STOCKS TO BUY: TheStreet Quant Ratings has identified a handful of stocks that can potentially TRIPLE in the next 12-months. Learn more.

Kinder Morgan Energy Partners

Dividend Yield: 6.30%

Kinder Morgan Energy Partners (NYSE: KMP) shares currently have a dividend yield of 6.30%.

Kinder Morgan Energy Partners, L.P. operates as a pipeline transportation and energy storage company in North America. The company has a P/E ratio of 25.21.

The average volume for Kinder Morgan Energy Partners has been 1,330,300 shares per day over the past 30 days. Kinder Morgan Energy Partners has a market cap of $25.7 billion and is part of the energy industry. Shares are up 4.1% year to date as of the close of trading on Monday.

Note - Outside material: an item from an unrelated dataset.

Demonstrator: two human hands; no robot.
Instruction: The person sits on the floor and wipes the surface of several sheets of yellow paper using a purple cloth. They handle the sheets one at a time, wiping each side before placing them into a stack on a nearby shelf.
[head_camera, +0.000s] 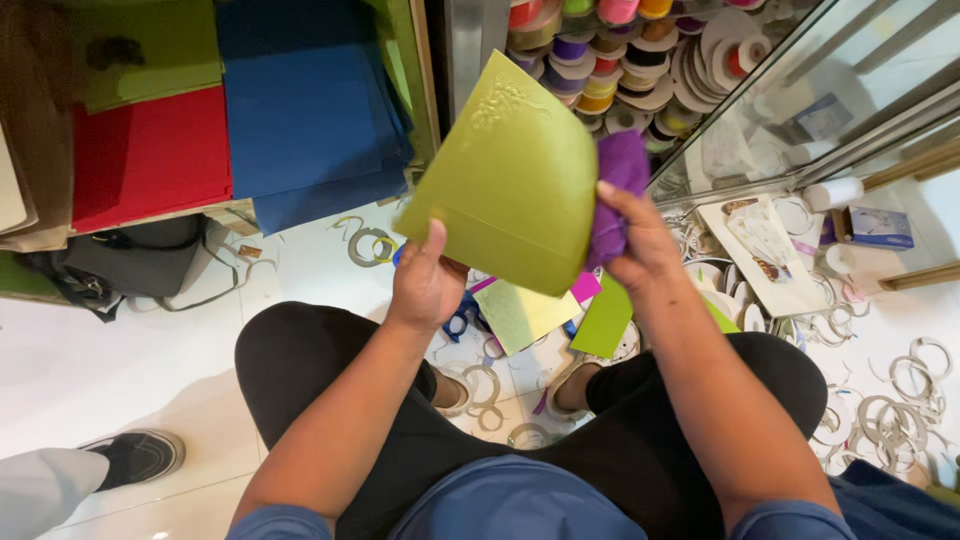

TheStreet Ratings rates Kinder Morgan Energy Partners as a buy. The company's strengths can be seen in multiple areas, such as its robust revenue growth, impressive record of earnings per share growth, compelling growth in net income, good cash flow from operations and expanding profit margins. We feel these strengths outweigh the fact that the company has had generally high debt management risk by most measures that we evaluated.

Highlights from the ratings report include:
  • KMP's very impressive revenue growth greatly exceeded the industry average of 10.3%. Since the same quarter one year prior, revenues leaped by 50.1%. Growth in the company's revenue appears to have helped boost the earnings per share.
  • KINDER MORGAN ENERGY -LP reported significant earnings per share improvement in the most recent quarter compared to the same quarter a year ago. The company has demonstrated a pattern of positive earnings per share growth over the past two years. We feel that this trend should continue. During the past fiscal year, KINDER MORGAN ENERGY -LP turned its bottom line around by earning $1.64 versus -$0.33 in the prior year. This year, the market expects an improvement in earnings ($2.50 versus $1.64).
  • The net income growth from the same quarter one year ago has significantly exceeded that of the S&P 500 and the Oil, Gas & Consumable Fuels industry. The net income increased by 657.6% when compared to the same quarter one year prior, rising from $132.00 million to $1,000.00 million.
  • Net operating cash flow has increased to $979.00 million or 15.72% when compared to the same quarter last year. The firm also exceeded the industry average cash flow growth rate of -17.92%.
  • 36.36% is the gross profit margin for KINDER MORGAN ENERGY -LP which we consider to be strong. Despite the high profit margin, it has decreased significantly from the same period last year. Despite the mixed results of the gross profit margin, KMP's net profit margin of 33.14% significantly outperformed against the industry.